Proprio nel momento in cui sono così gravemente esposti ai pericoli, vi è stato un drastico indebolimento della condizione genitoriale, a causa di cambiamenti di vasta portata avvenuti nella struttura sociale e nei valori educativi.
In tali situazioni i genitori disorientati faticano a trovare una base solida e stabile per svolgere la loro genitorialità e questa fragilità aumenta le possibilità che il bambino a sua volta non trovi in papà e mamma significativi punti di riferimento.
I genitori sono più deboli principalmente perché sono più soli.
Mai si sono trovati davanti a sfide così complesse per le quali il sentirsi disorientati rappresenta una condizione comprensibile ed inevitabile.
La vera sfida è di ricercare un cambio di paradigma individuando una nuova autorità contrapposta alla vecchia attraverso interventi a sostegno dei genitori tesi a rafforzare autocontrollo, perseveranza e autenticità, riconoscendo le fragilità legate alla complessità del presente e allo stesso tempo la necessità di recuperare un ruolo di àncora per i loro figli.
Ricostruire una nuova autorità è un processo di lunga durata che presuppone un atto di coraggio volto a una conversione della coscienza collettiva per provare a rifondare un’ alleanza tra genitori ed istituzioni educative.
A questo, ciascuno di noi è chiamato a contribuire alimentando un clima di fiducia nel cambiamento piuttosto che affondare le unghie con dannose contrapposizioni che rilevano incapacità e colpe, come se non fossimo tutti coinvolti in quello che oggi viviamo come irreversibile deriva educativa.

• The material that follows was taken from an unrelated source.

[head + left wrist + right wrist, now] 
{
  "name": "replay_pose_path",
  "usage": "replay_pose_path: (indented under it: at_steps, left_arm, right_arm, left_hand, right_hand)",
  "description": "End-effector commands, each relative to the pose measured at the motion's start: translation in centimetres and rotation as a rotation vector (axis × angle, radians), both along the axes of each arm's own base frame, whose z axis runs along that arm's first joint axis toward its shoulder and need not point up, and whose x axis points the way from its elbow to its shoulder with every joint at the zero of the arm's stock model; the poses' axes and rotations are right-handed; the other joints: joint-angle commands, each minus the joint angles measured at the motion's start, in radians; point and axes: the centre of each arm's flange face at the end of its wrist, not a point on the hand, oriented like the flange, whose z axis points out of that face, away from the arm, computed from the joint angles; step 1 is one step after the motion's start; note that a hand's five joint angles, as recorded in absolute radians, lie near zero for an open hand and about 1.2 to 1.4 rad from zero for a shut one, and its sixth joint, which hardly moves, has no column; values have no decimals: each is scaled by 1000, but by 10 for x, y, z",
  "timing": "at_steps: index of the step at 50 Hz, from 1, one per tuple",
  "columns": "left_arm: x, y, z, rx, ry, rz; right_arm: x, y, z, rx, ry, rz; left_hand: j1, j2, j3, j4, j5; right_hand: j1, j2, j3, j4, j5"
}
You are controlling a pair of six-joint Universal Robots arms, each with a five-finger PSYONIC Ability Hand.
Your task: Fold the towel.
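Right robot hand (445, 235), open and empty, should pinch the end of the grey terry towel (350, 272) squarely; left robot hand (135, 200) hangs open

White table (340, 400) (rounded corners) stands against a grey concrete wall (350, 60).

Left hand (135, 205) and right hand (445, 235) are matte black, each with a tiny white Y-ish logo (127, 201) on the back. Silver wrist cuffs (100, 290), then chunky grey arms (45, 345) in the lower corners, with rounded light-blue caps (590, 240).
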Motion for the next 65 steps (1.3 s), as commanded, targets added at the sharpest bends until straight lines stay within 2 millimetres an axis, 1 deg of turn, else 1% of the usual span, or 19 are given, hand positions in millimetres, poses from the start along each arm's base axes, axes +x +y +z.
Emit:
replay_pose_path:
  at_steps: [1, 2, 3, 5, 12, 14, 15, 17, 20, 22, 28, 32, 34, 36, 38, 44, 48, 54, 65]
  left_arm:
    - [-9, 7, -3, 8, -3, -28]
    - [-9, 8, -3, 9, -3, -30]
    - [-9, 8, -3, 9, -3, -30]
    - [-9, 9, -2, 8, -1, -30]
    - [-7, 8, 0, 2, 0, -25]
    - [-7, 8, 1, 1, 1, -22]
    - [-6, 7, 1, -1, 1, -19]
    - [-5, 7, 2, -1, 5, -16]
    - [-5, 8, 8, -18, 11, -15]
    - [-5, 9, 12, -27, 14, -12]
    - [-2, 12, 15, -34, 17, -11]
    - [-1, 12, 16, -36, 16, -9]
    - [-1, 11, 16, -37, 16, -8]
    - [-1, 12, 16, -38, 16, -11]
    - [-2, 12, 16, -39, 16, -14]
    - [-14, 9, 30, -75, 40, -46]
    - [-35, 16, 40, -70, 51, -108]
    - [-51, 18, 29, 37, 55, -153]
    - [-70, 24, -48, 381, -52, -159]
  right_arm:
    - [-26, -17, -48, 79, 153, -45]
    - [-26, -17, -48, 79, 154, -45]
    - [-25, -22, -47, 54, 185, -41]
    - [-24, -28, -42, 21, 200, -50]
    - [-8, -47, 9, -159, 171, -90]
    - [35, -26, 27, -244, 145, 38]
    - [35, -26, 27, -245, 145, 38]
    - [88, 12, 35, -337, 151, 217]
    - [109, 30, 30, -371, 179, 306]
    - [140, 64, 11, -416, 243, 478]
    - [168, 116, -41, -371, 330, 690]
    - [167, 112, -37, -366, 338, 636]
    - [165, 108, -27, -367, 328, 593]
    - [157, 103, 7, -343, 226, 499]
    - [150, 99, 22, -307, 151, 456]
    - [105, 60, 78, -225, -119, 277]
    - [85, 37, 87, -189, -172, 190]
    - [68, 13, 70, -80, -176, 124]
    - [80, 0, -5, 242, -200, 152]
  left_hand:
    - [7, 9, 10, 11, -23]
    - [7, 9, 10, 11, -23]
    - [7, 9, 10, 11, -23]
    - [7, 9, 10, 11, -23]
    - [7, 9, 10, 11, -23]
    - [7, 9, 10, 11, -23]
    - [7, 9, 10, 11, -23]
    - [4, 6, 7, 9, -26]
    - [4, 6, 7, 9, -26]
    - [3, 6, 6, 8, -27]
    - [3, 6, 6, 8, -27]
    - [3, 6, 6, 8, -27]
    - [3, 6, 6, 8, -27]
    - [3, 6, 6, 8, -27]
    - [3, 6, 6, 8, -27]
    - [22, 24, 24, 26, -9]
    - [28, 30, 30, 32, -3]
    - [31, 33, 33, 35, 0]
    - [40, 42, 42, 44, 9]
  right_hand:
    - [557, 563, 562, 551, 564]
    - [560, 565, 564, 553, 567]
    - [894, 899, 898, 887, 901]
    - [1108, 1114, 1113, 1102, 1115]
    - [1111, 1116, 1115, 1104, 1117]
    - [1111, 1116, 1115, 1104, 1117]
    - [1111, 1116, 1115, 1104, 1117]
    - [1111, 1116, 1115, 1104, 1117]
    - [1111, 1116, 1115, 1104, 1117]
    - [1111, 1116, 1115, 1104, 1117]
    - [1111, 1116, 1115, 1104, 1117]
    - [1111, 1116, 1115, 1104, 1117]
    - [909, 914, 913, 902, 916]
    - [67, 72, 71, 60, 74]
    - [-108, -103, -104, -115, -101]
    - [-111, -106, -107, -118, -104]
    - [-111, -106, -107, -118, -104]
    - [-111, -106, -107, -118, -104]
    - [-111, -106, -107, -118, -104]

Nell’incontro con i genitori, in contesti educativi e in consulenza familiare, ho riscontrato che l’empatia, la sospensione del giudizio e l’accoglienza incondizionata sono strumenti estremamente efficaci per fare emergere in loro potenzialità inaspettate e la volontà di assumere un ruolo di adulti responsabili capaci di gestire una relazione positiva con i loro figli, provando a essere genitori sufficientemente buoni a partire proprio dalle loro diverse storie di fragilità.
Cristina Masti
Fondazione Macinaia e Consulente A.I.C.C.e F.